Under the laws of Canada, one becomes liable to pay tax depending on his immigration status. It is therefore important to know what your official status in the country is. If you have already received your residency papers and are doing business in the country, you need to register with the tax authorities so as to avoid legal complications.

Generally, the day that an immigrant gets recognized as an official resident by the Canadian government is the day that person becomes tax liable. This may happen upon arrival or the chase for valid paperwork may last years. Other factors that the authorities consider include the ownership of property within the country and marriage to a Canadian.

Once you get the green light to live and work in Canada, the law dictates that you pay up on time and file your returns each year. Income that the taxman regards as taxable includes any money originating from both foreign and local sources. This essentially means that any cash you raise from your business ventures overseas will be considered taxable. Nonetheless, a citizen who resides overseas is only taxed for money generated from sources within his mother country.

One factor that most immigrants often overlook when relocating is analyzing the difference between their new levy rates and what they are accustomed to paying. As your overseas income will be levied, you may be surprised to get a higher or lower levy rate depending on what your parent country used to charge. If you avoid analyzing this before your move, you may end up with very little at the end of the month and regret your move. Do whatever is necessary to find out about this beforehand.

Just like in many countries, the sources of income recognizable under the local law are many. There is employment income and income from investments such as dividends and royalties. Investment income is usually classified as either being from businesses located within or outside the country. Regardless of where it comes from, the bottom line is that it will be taxed as long as you are eligible for taxation.

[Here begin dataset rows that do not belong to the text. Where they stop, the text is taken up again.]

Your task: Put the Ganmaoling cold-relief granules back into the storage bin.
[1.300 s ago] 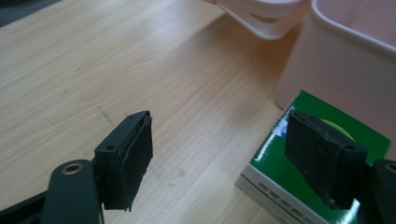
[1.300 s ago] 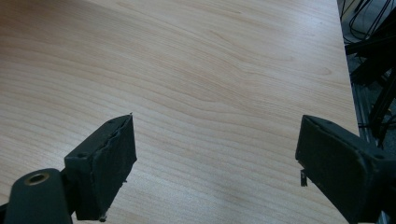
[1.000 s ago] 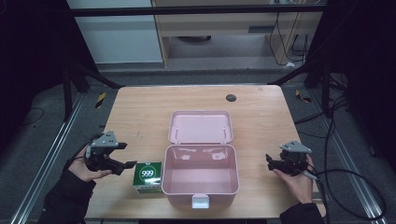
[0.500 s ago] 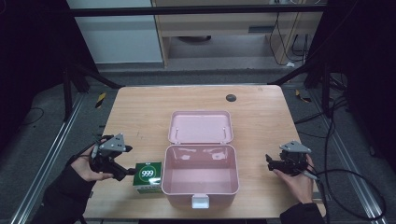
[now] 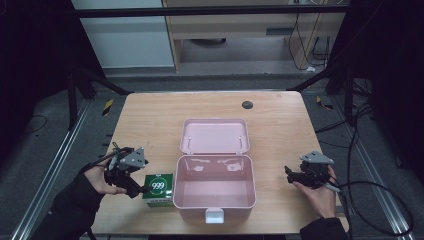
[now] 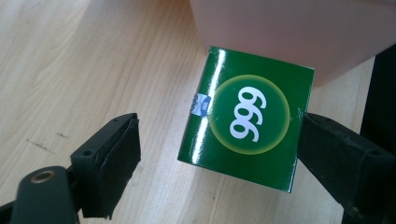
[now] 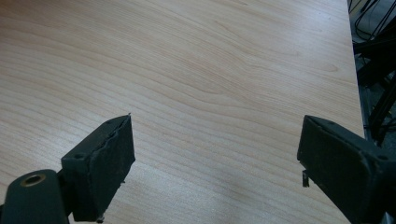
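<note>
So the left gripper [image 5: 142,189] is sitting right at the green 999 box [image 5: 159,187], jaws spread wide and straddling it, but it isn't pinching anything yet: in the left gripper view the green 999 box [image 6: 247,117] is lying between the jaws, one jaw looking like it's just about touching the box's edge while the other is standing clearly off it with bare wood in between. The box is lying flat on the table [image 5: 150,120] near the front edge, toward the front left corner, pressed up against the left wall of the pink case [image 5: 215,187], label facing up. The case is sitting at the middle of the front edge with its lid [image 5: 215,136] flipped all the way open and lying back toward the far edge, and as far as I can see the tub is holding nothing (so no items packed so far). The right gripper [image 5: 289,173] is hanging out over by the right edge, well apart from the case, jaws also spread and only wood grain between them in the right gripper view. My read is that the job is packing the box into the case, and it's barely starting: opening is done, and closing on the box, lifting it over the wall, dropping it in and probably shutting the lid are all still waiting
</note>
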A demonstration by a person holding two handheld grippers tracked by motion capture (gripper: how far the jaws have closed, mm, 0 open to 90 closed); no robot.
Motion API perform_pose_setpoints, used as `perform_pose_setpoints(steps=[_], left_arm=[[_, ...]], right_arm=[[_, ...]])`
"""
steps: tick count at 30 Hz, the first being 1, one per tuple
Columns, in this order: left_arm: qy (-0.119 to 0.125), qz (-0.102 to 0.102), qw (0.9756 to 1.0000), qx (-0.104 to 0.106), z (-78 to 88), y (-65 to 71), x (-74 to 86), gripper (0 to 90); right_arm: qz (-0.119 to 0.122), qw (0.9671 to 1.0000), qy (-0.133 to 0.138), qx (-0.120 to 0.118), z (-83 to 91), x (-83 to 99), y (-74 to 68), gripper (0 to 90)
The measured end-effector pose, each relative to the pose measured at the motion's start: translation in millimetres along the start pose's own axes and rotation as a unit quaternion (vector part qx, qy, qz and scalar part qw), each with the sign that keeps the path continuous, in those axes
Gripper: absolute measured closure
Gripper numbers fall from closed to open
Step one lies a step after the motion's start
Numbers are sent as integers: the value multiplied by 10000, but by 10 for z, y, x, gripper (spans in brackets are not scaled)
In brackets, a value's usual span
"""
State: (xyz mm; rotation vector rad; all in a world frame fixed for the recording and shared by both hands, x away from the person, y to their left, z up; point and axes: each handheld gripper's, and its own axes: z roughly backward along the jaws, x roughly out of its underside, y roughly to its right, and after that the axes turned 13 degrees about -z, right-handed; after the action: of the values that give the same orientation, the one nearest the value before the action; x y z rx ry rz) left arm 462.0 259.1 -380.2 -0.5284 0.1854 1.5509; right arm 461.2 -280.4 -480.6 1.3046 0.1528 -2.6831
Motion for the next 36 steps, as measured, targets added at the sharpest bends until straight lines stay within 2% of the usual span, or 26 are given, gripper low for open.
perform_pose_setpoints(steps=[2, 12, 32, 36], left_arm=[[-105, -105, 9999, 65, -45, 6, -22, 112], [-295, -295, 9989, 218, -123, 23, -55, 95], [-541, -614, 9956, 456, -350, 49, -119, 77], [-484, -612, 9958, 477, -393, 50, -116, 79]], right_arm=[[6, 10000, -5, -2, -1, 0, 1, 111], [31, 10000, -26, 3, -6, 1, 1, 106], [41, 9999, -93, -32, -25, 6, 0, 97], [43, 9999, -114, -36, -27, 7, -2, 97]])
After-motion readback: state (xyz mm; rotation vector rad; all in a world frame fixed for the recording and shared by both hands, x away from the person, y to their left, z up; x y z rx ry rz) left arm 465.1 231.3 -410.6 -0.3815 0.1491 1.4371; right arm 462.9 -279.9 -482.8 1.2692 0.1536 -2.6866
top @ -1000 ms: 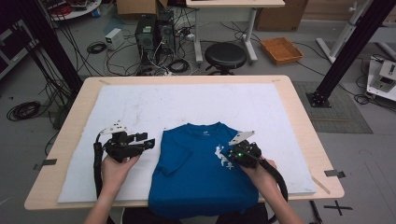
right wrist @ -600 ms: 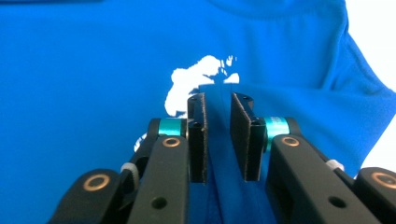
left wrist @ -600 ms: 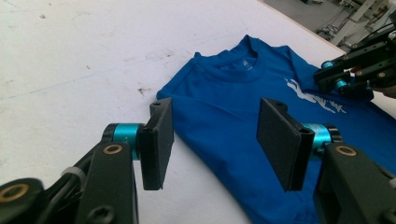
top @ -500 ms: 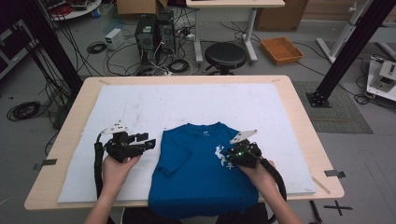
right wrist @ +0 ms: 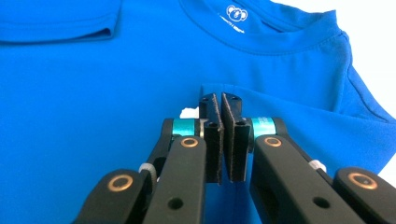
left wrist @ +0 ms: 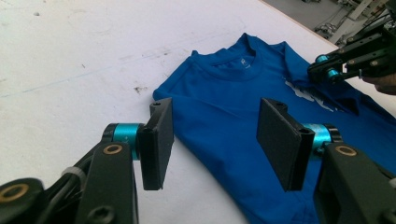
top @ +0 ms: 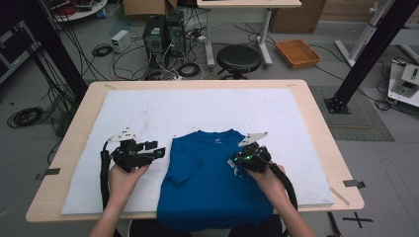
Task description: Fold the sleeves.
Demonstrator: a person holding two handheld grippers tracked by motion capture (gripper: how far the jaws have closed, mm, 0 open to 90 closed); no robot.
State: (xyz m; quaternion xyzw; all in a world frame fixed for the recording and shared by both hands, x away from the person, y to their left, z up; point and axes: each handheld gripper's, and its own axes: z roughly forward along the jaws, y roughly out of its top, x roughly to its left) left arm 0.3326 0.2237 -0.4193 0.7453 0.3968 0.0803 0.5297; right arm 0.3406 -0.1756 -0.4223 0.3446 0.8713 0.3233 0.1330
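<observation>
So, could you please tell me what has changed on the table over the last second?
Nothing has visibly moved. The right gripper stays shut on a fold of the blue T-shirt, the left gripper stays open beside the shirt's sleeve, and the shirt lies as before on the white mat.

Blue T-shirt (top: 207, 182), sleeves folded in, on table edge

White mat (top: 197, 111); black stool (top: 239, 58) — orange tray (top: 298, 52)
</observation>
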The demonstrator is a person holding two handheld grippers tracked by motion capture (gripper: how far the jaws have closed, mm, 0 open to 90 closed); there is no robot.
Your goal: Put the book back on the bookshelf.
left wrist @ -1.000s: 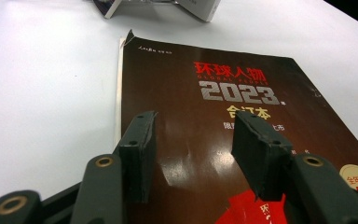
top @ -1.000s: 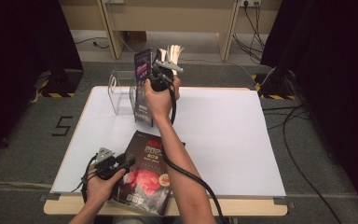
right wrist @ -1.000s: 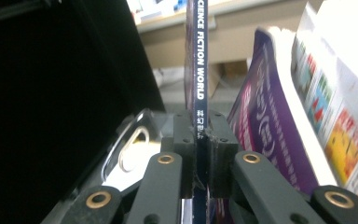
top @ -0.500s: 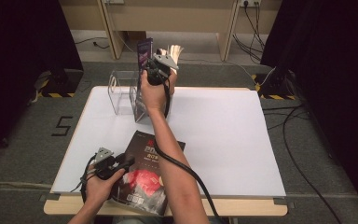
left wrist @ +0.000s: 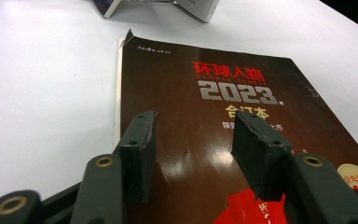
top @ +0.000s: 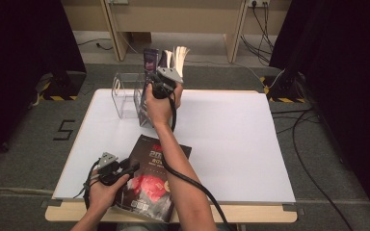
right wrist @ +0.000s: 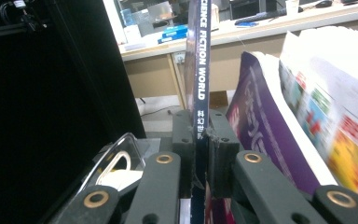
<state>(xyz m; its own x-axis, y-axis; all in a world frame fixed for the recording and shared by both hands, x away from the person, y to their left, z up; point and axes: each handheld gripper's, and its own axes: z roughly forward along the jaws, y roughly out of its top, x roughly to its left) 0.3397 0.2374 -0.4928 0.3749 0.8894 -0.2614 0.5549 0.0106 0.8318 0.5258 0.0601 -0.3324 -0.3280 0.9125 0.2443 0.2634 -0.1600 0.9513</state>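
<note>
1. The right gripper (right wrist: 200,140) is seen nearly closed, its pads clamped flat on the spine of a thin blue magazine (right wrist: 200,70) lettered "Science Fiction World"; the jaws have just been easing apart a little, with the spine between them.
2. That magazine is held upright at the clear acrylic rack (top: 125,94) at the far left of the white table (top: 231,139), beside a purple magazine (right wrist: 261,126) and a fanned one with colourful pages (right wrist: 326,93) already standing there.
3. The step in hand is judged to be setting the blue magazine into the rack. It should be kept vertical and parallel to its neighbours, lowered until its bottom edge is borne by the rack floor, and only then released fully, so that it is not left to topple.
4. The left gripper (left wrist: 193,154) is held half open and empty, over the dark "2023" magazine (top: 151,178) lying flat at the near table edge.
</note>
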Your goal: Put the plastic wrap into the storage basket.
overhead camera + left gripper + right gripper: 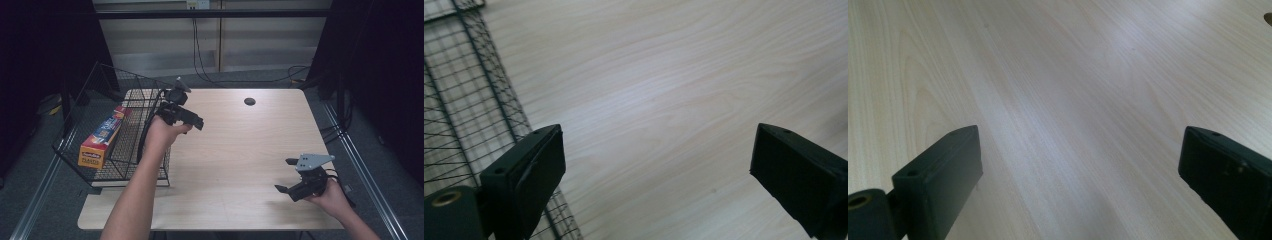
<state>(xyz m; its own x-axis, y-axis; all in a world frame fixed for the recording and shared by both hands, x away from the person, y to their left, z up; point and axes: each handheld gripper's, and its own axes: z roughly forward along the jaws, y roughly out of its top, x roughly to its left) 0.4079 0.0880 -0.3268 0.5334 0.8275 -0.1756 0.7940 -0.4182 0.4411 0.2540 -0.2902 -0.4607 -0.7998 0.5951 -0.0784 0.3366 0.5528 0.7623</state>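
High view: both the left tool point(186, 118) and the right tool point(290, 176) are spread, grasping nothing, and the left could snag the wire basket point(131, 150) just beside it.

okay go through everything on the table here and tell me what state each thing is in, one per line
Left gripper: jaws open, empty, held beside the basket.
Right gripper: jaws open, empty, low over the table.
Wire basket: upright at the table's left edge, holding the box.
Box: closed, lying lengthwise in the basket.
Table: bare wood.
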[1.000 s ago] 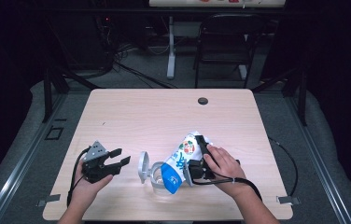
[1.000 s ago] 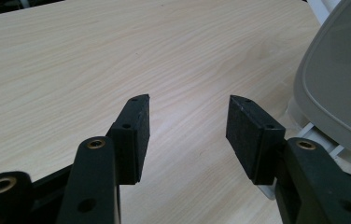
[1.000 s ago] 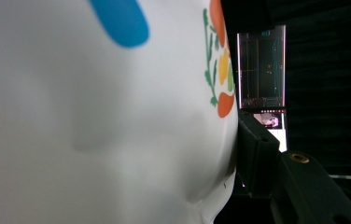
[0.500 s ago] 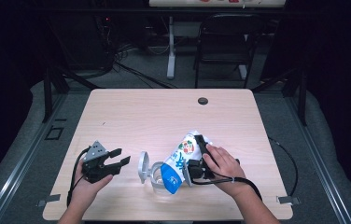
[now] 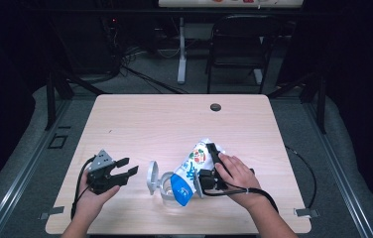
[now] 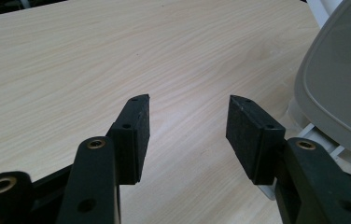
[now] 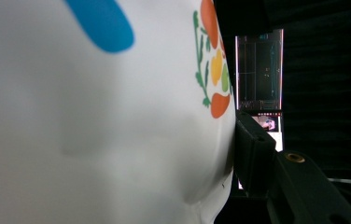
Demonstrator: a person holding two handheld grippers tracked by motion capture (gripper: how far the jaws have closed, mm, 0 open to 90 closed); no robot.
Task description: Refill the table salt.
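A white snack bag (image 5: 191,168) with blue patches and vegetable pictures, lettering unreadable, lies diagonally on the counter (image 5: 174,124), clamped in the right gripper (image 5: 209,171); the left gripper (image 5: 125,171) gapes empty.

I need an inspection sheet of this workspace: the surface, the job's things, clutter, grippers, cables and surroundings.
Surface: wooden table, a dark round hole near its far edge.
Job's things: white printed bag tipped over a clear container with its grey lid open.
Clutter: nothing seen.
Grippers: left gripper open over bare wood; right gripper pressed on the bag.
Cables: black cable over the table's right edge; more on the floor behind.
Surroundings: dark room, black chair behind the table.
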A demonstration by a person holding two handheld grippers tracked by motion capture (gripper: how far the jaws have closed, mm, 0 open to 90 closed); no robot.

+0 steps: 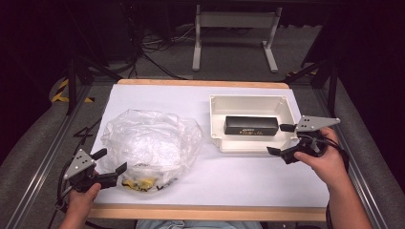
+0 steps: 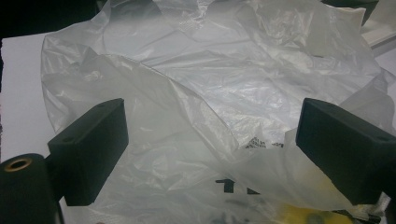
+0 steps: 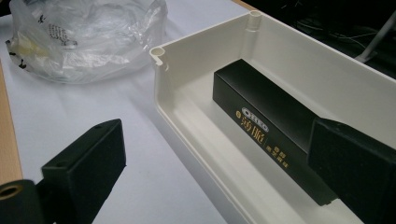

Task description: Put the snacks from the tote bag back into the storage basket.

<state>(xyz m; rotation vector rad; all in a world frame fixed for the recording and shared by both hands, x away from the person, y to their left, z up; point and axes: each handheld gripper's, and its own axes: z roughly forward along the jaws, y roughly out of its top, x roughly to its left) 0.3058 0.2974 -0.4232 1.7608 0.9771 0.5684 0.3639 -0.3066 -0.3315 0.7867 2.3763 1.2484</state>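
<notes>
Leftmost, the left tool [image 1: 109,162] stands spread at the near-left edge of the crumpled clear plastic bag [image 1: 150,143], which lies just ahead of it on the worktop [image 1: 248,179]. Rightward, the black box [image 1: 251,125] lies long-axis crosswise in the white tray [image 1: 217,138] (right hand nearer); the right tool [image 1: 281,139], spread and empty, straddles the tray's right wall.

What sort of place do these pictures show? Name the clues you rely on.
Probably a lab or workshop set up for recording, not a home. A white-covered table stands on grey carpet, loose cables trail across the floor behind it, and metal frame rails run along both sides in a dark room.
</notes>
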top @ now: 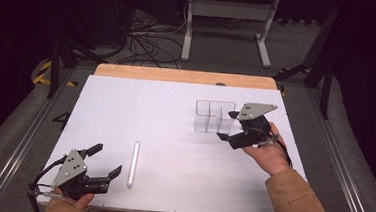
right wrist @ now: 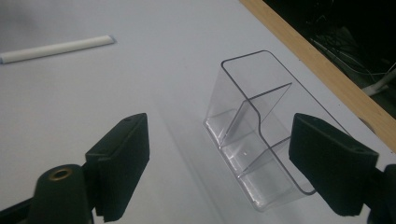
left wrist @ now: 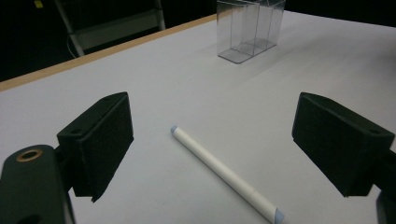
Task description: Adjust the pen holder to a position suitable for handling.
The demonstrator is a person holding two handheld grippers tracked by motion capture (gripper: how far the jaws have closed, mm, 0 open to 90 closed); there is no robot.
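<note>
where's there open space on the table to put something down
Most of the white table is bare: the whole far-left stretch beyond the white marker, and the middle between the marker and the clear organizer. It is tight at the far right, where the right hand-held gripper sits by the organizer.

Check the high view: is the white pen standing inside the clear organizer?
No, the white pen lies flat on the table, well apart from the clear organizer, whose compartments look empty.
</note>
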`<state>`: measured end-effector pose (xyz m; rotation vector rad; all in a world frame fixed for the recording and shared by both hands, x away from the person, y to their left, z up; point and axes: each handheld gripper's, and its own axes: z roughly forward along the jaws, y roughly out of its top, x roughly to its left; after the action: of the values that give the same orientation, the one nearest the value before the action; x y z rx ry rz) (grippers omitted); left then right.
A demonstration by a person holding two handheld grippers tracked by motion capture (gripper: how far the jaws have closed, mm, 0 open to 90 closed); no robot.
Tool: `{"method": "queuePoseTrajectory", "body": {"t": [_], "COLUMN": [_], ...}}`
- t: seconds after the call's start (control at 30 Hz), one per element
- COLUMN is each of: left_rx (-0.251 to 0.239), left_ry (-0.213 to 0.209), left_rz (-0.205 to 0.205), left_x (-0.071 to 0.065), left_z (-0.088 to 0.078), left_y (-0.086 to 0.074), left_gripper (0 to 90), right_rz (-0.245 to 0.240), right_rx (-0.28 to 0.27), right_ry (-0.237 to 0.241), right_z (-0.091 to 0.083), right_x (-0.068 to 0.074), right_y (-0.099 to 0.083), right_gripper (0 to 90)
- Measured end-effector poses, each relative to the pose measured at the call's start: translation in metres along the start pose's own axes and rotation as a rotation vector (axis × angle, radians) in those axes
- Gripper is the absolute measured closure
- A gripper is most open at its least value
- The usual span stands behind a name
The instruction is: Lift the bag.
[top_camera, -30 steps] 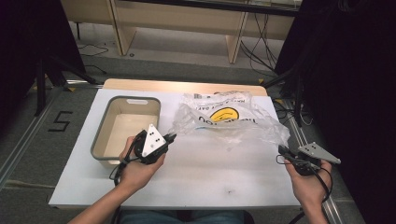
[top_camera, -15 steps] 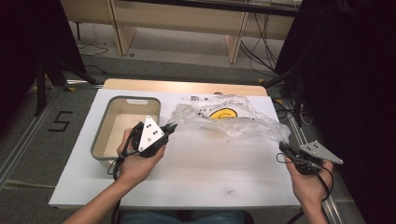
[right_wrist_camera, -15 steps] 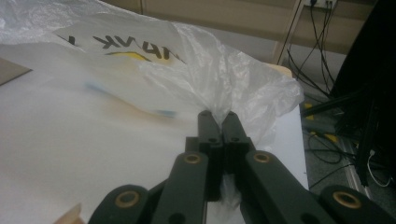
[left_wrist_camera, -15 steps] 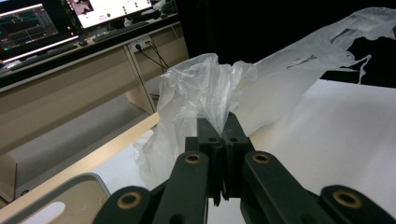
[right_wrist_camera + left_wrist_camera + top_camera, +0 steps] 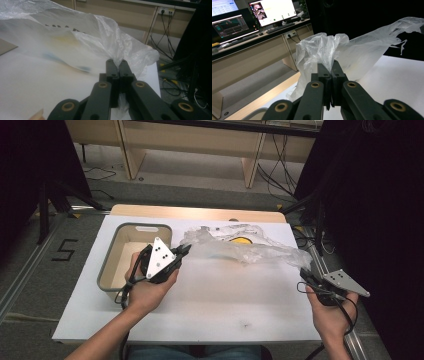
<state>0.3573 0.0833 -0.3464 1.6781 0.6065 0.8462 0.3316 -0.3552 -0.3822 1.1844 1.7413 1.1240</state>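
A clear plastic bag (image 5: 240, 247) with yellow print stretches across the far half of the white counter (image 5: 215, 305), lifted off the surface between two grips. The left gripper (image 5: 184, 251) has its jaws pressed together on a bunched corner of the bag at the bag's left end, just beside the right rim of a grey bin (image 5: 107, 270) that stands near the counter's left edge. In the left gripper view the crumpled plastic (image 5: 324, 50) rises straight out of the closed jaws and fans off to the right. The right gripper (image 5: 306, 272) sits at the counter's right edge, its jaws clamped on the bag's other end; in the right gripper view the film (image 5: 120, 47) gathers into the closed jaw tips and drapes over the edge.

The bin is open-topped with a pale inside, and the left hand (image 5: 145, 287) hovers partly over its near right corner. A strip of bare wood (image 5: 200, 212) shows along the counter's far edge. Beyond it stand wooden bench legs (image 5: 252, 162) and loose cables (image 5: 280, 165) on the floor. Dark curtains hang at both sides. Monitors (image 5: 272, 11) glow on a desk in the left gripper view.
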Motion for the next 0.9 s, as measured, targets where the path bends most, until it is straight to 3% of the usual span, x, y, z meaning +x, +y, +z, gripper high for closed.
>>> {"method": "queuePoseTrajectory", "body": {"t": [0.4,0.9], "left_rx": [-0.043,-0.09], "left_ry": [0.012,0.018], "left_rz": [-0.009,-0.008], "left_x": [0.003,0.004], "left_z": [0.0,-0.001], "left_y": [0.009,0.022], "left_gripper": [89.0,89.0], "right_rz": [-0.001,-0.005], "right_rx": [-0.057,-0.091], "right_ry": [-0.009,-0.015], "right_z": [-0.001,-0.004], "right_x": [0.0,0.004], "right_y": [0.004,0.009], "right_gripper": [89.9,89.9]}}
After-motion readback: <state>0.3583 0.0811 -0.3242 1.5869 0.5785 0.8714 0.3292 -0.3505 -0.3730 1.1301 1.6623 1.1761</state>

If you are relocating due to a job transfer, you must know what to do to avoid excess taxation. Pay special attention to the date you get posted as the authorities will use this to calculate how much you owe the state. There should be a clear distinction between the day you became a resident and the day you were yet to get registered.

Before you begin paying up, apply for a tax ID number. Without one, the state may find you culpable of evading payment in its subsequent audits. The deadline for filing returns is the thirtieth of April each year.